§ Assignment
Pick out each line of the records in which the word "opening" appears.

§ Data extract
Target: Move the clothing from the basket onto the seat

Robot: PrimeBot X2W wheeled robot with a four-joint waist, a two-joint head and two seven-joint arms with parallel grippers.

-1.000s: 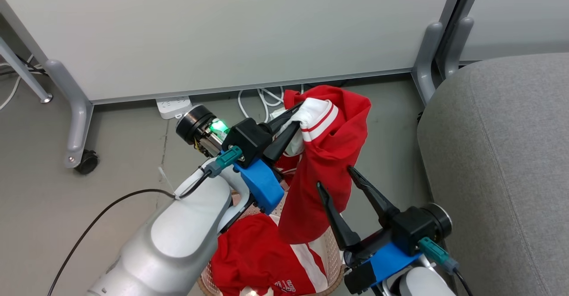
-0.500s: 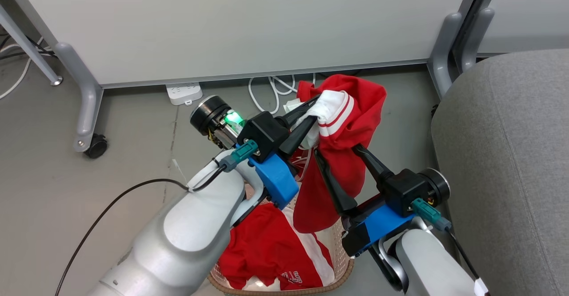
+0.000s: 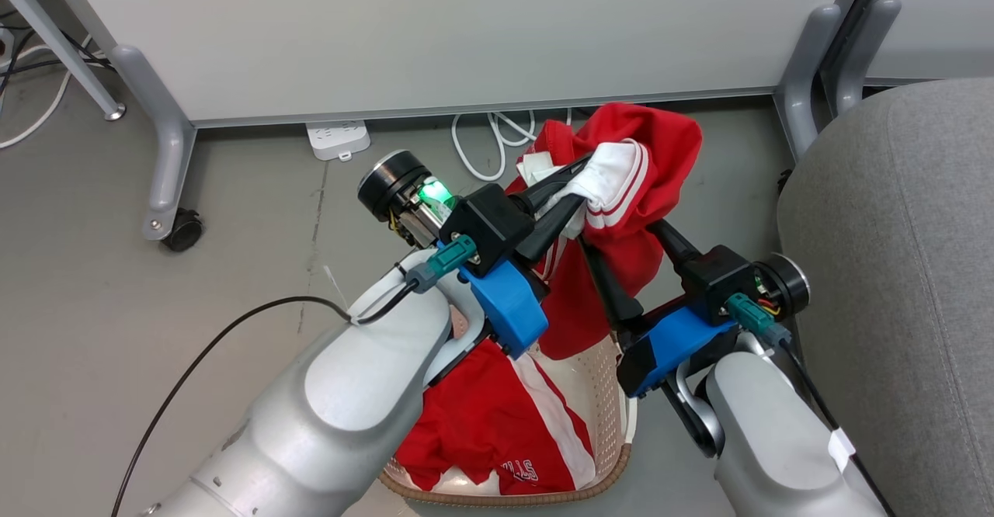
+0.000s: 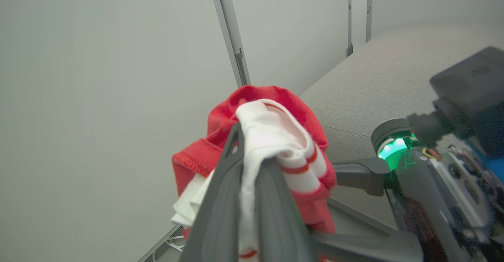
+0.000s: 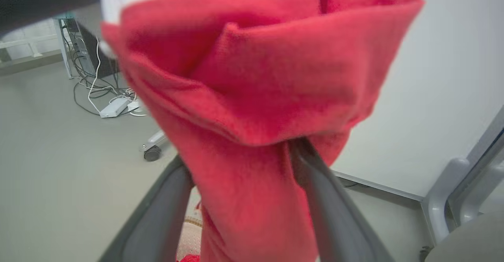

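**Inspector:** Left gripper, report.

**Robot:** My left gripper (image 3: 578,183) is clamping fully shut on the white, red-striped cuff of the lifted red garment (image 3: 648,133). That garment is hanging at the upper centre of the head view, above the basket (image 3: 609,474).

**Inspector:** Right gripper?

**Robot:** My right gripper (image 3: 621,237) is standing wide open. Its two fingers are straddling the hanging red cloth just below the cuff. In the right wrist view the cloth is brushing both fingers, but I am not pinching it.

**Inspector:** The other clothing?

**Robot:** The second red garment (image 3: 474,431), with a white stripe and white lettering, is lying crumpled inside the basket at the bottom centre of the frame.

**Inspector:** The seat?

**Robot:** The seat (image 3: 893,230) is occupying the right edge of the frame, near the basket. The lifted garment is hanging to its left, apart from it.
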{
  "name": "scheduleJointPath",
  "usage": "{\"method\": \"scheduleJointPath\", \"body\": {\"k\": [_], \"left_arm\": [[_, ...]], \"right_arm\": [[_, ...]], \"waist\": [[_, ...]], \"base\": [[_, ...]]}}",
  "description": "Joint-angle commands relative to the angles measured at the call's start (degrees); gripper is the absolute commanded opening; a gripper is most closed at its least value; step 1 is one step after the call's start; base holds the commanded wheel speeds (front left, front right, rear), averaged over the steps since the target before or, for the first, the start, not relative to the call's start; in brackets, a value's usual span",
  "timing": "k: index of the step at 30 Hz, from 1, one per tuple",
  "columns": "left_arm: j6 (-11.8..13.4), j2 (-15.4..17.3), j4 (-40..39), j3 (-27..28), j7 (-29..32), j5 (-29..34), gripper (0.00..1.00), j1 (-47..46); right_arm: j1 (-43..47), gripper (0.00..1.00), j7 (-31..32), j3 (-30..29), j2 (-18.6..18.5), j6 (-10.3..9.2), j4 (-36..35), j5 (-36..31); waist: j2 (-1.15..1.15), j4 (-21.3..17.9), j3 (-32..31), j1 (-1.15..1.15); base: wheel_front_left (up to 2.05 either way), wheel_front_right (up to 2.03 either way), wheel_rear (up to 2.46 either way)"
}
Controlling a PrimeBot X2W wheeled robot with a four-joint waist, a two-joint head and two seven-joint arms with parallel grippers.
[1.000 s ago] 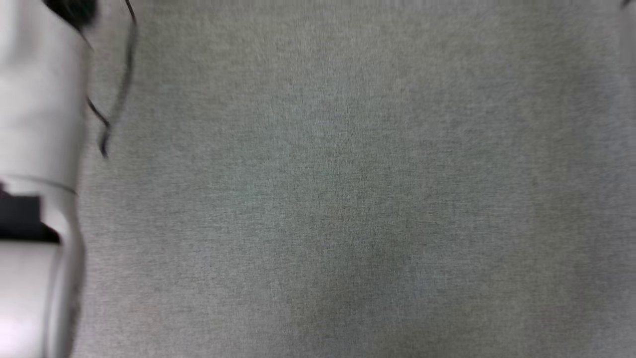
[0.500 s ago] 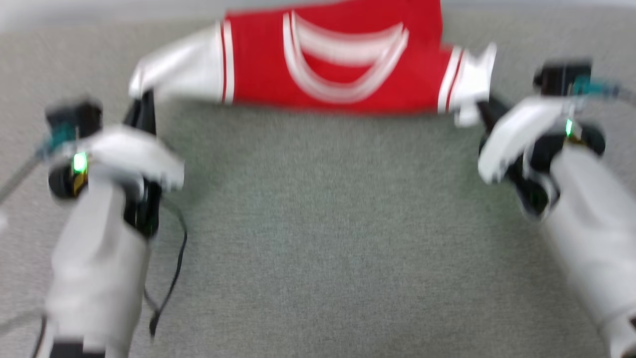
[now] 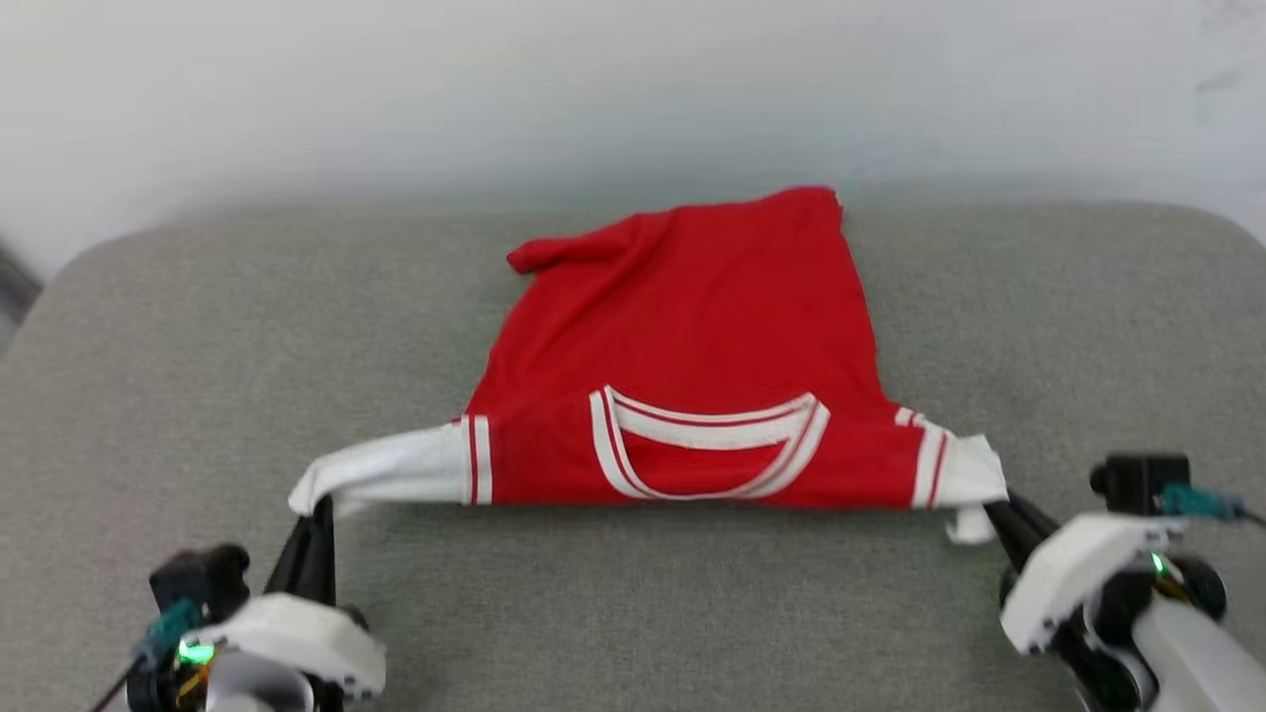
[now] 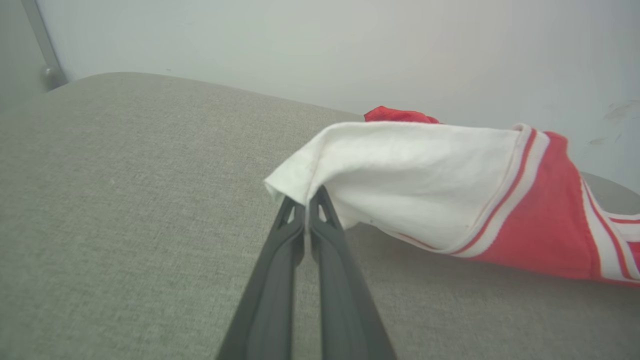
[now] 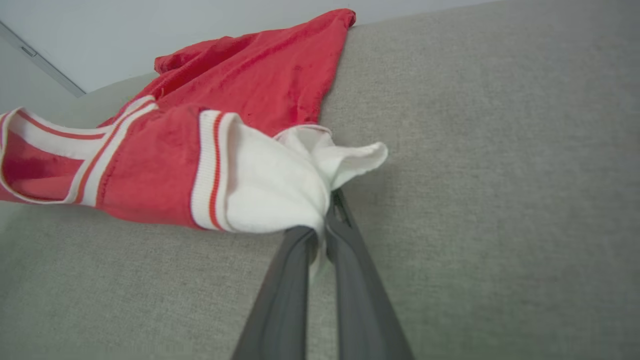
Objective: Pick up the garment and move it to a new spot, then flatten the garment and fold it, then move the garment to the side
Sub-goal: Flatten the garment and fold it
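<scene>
Head view, left to right: my left gripper (image 3: pixel 319 509), at 7 o'clock, is clamped on the tip of the white left sleeve (image 3: pixel 381 473). The shirt (image 3: pixel 692 326) is stretched between both grips, collar edge toward me. Its hem trails over the cushion (image 3: pixel 178 346) toward 12, and the far corner reaches the back edge by the wall (image 3: pixel 593 89). Bare cushion lies at 9, 6 and 3. My right gripper (image 3: pixel 992 514), at 4, pinches the right sleeve (image 3: pixel 964 473).

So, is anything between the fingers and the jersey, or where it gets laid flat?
Nothing visible. The left gripper and right gripper each pinch a sleeve of the garment, and no other object lies on the grey cushion around it.
</scene>
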Motion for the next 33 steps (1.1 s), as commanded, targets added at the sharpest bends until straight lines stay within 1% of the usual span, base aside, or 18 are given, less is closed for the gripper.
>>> {"method": "scheduleJointPath", "body": {"k": [1, 6, 7, 11, 13, 14, 15, 16, 21, 25, 27, 29, 31, 33], "left_arm": [[0.58, 0.45, -1.35, 0.08, 0.25, 0.4, 0.0, 1.53], [3.65, 0.6, -8.95, -0.32, 3.39, 0.68, 0.0, 11.6], [4.18, 0.82, -10.39, -0.12, 3.78, 0.58, 0.0, 13.16], [6.43, 0.86, -15.31, 0.23, 5.28, 0.69, 0.0, 19.03], [6.9, 0.94, -17.31, 0.08, 5.92, 0.82, 0.0, 20.44], [7.08, 1.06, -18.25, -0.13, 6.12, 1.04, 0.0, 20.92], [7.19, 1.33, -19.03, -0.46, 6.52, 1.51, 0.0, 21.16], [7.08, 1.46, -19.95, -0.95, 6.83, 1.75, 0.0, 21.13], [6.89, 1.64, -23.65, -2.98, 7.82, 3.07, 0.0, 19.92], [7.3, 1.19, -26.48, -4.21, 8.18, 3.9, 0.0, 19.04], [7.44, 0.84, -28.01, -4.8, 8.13, 4.29, 0.0, 18.46], [7.45, 0.55, -29.48, -5.58, 8.11, 4.65, 0.0, 17.77], [7.14, 0.18, -30.75, -6.46, 8.04, 5.2, 0.0, 16.32], [6.66, -0.15, -31.71, -7.54, 7.73, 5.67, 0.0, 14.62]], "right_arm": [[2.15, 0.0, -0.23, -0.82, -0.45, -0.04, -0.88, 0.07], [13.42, 0.0, 0.15, -6.18, -1.45, -0.05, -6.44, -2.18], [15.57, 0.0, 0.55, -7.35, -1.22, -0.05, -7.64, -2.43], [24.39, 0.0, 2.59, -13.19, 0.02, -0.07, -12.67, -6.98], [27.79, 0.0, 4.81, -15.63, 1.02, -0.07, -15.64, -10.01], [29.28, 0.29, 6.43, -16.59, 1.62, -0.06, -17.26, -11.35], [30.27, 0.97, 7.71, -17.7, 1.9, -0.06, -19.02, -12.71], [30.98, 1.0, 9.07, -18.81, 2.22, -0.06, -21.05, -13.86], [32.83, 1.0, 15.06, -24.21, 3.83, -0.04, -30.36, -17.39], [28.82, 1.0, 18.07, -30.19, 5.08, -0.04, -34.22, -16.96], [25.06, 1.0, 18.92, -33.38, 5.77, -0.04, -33.34, -16.22], [20.74, 1.0, 19.25, -35.98, 6.07, -0.04, -31.04, -16.17], [14.0, 1.0, 20.32, -38.01, 5.58, -0.03, -27.04, -15.86], [7.81, 1.0, 21.82, -38.81, 4.51, -0.03, -22.9, -16.42]], "waist": [[0.0, 0.73, -1.03, 0.02], [0.0, 1.29, -3.18, 0.02], [0.0, 1.39, -3.33, 0.02], [0.0, 1.8, -3.78, 0.02], [0.0, 2.04, -3.83, 0.02], [0.0, 2.2, -3.8, 0.02], [0.0, 2.37, -3.71, 0.02], [0.0, 2.59, -3.61, 0.02], [0.0, 3.92, -3.1, 0.02], [0.0, 5.26, -2.13, 0.02], [0.0, 6.08, -0.86, 0.02], [0.0, 6.99, 0.87, 0.02], [0.0, 8.38, 3.05, 0.02], [0.0, 10.12, 5.77, 0.02]], "base": [[0.0, 0.0, 0.0], [0.0, 0.0, 0.0], [0.0, 0.0, 0.0], [0.0, 0.0, 0.0], [0.0, 0.0, 0.0], [0.0, 0.0, 0.0], [0.0, 0.0, 0.0], [0.0, 0.0, 0.0], [0.0, 0.0, 0.0], [0.0, 0.0, 0.0], [0.0, 0.0, 0.0], [0.0, 0.0, 0.0], [0.0, 0.0, 0.0], [0.0, 0.0, 0.0]]}}
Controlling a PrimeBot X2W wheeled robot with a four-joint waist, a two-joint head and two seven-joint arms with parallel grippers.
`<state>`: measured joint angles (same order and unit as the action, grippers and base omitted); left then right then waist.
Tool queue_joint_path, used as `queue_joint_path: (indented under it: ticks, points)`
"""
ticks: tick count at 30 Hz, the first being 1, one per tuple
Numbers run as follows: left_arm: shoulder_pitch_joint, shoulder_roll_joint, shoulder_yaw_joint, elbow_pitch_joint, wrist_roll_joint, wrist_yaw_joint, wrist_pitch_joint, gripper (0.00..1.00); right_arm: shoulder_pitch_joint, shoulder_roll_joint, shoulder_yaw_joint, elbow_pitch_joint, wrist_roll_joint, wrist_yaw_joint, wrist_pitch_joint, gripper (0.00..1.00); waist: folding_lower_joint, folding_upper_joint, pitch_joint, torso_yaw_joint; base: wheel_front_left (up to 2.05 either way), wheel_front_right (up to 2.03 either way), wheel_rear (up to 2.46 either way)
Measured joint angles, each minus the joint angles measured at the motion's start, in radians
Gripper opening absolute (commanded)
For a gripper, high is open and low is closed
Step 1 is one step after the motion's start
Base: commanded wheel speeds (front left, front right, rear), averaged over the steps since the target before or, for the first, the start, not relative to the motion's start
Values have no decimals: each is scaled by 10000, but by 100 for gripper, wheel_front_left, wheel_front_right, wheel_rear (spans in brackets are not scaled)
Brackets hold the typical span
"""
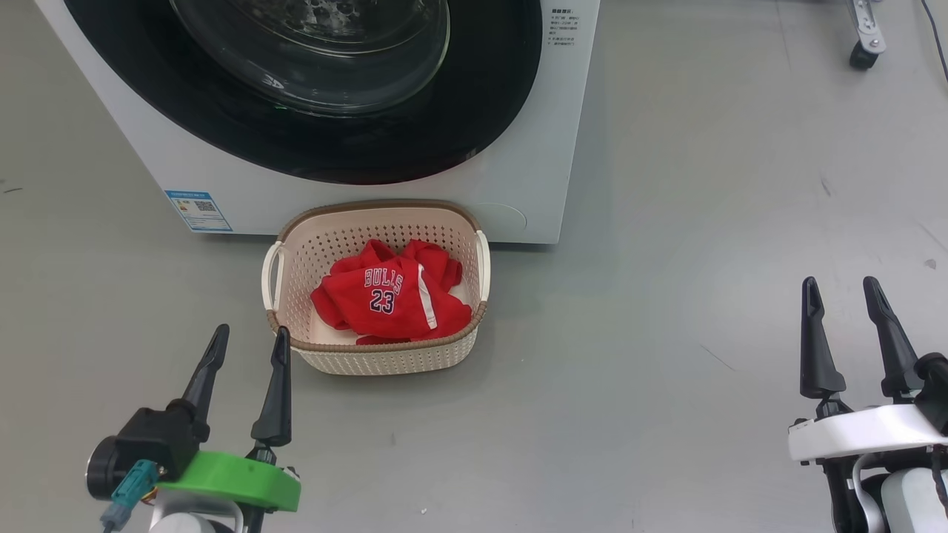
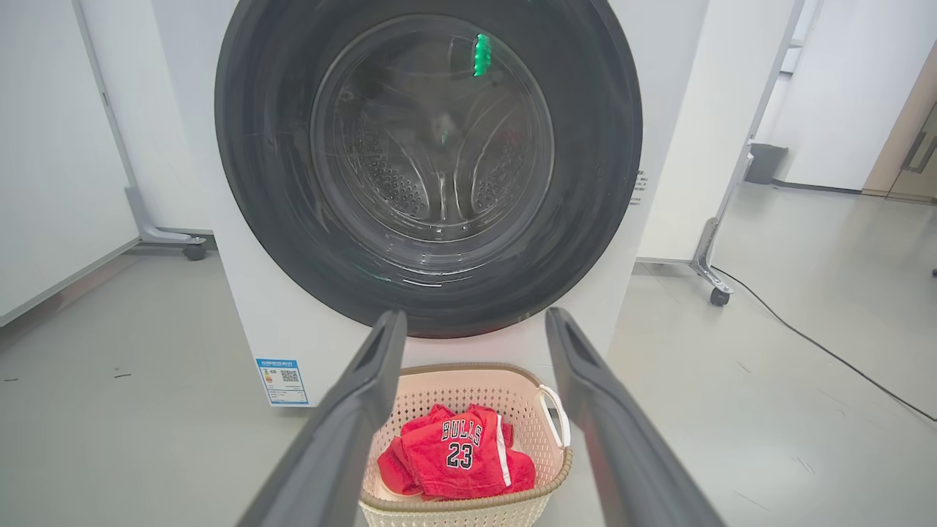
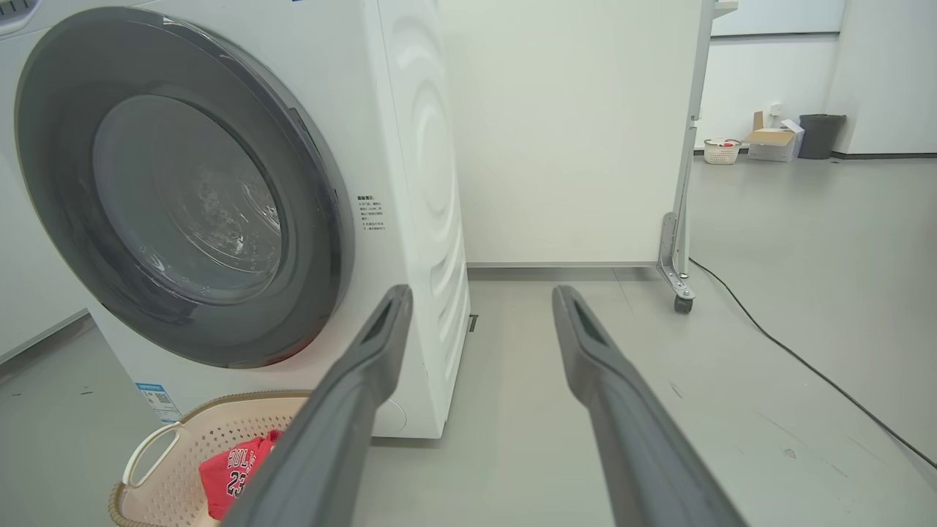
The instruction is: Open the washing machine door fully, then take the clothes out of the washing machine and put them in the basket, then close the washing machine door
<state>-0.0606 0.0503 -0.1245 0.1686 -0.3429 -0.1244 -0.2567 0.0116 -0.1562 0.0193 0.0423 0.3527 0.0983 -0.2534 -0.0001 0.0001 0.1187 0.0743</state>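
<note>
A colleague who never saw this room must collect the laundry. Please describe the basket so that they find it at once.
Look for the big white washing machine with the round black door. On the grey floor in front of it stands a small cream basket with a brown rim. It holds red clothes printed BULLS 23.

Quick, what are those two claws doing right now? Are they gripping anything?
Left gripper: open, holding nothing.
Right gripper: open, holding nothing.

clothes (image 1: 385, 296) in basket (image 1: 385, 359) before washing machine (image 1: 533, 170)
</note>
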Motion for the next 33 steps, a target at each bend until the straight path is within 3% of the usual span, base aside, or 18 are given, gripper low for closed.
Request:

§ Response
  "description": "Joint-angle commands relative to the angles measured at the call's start (degrees); gripper is the absolute commanded opening; a gripper is most closed at its least value; step 1 is one step after the call's start; base holds the commanded wheel speeds (front left, front right, rear), averaged over the steps since the target before or, for the first, the start, not relative to the call's start; in brackets, a value's usual span",
Gripper opening absolute (commanded)

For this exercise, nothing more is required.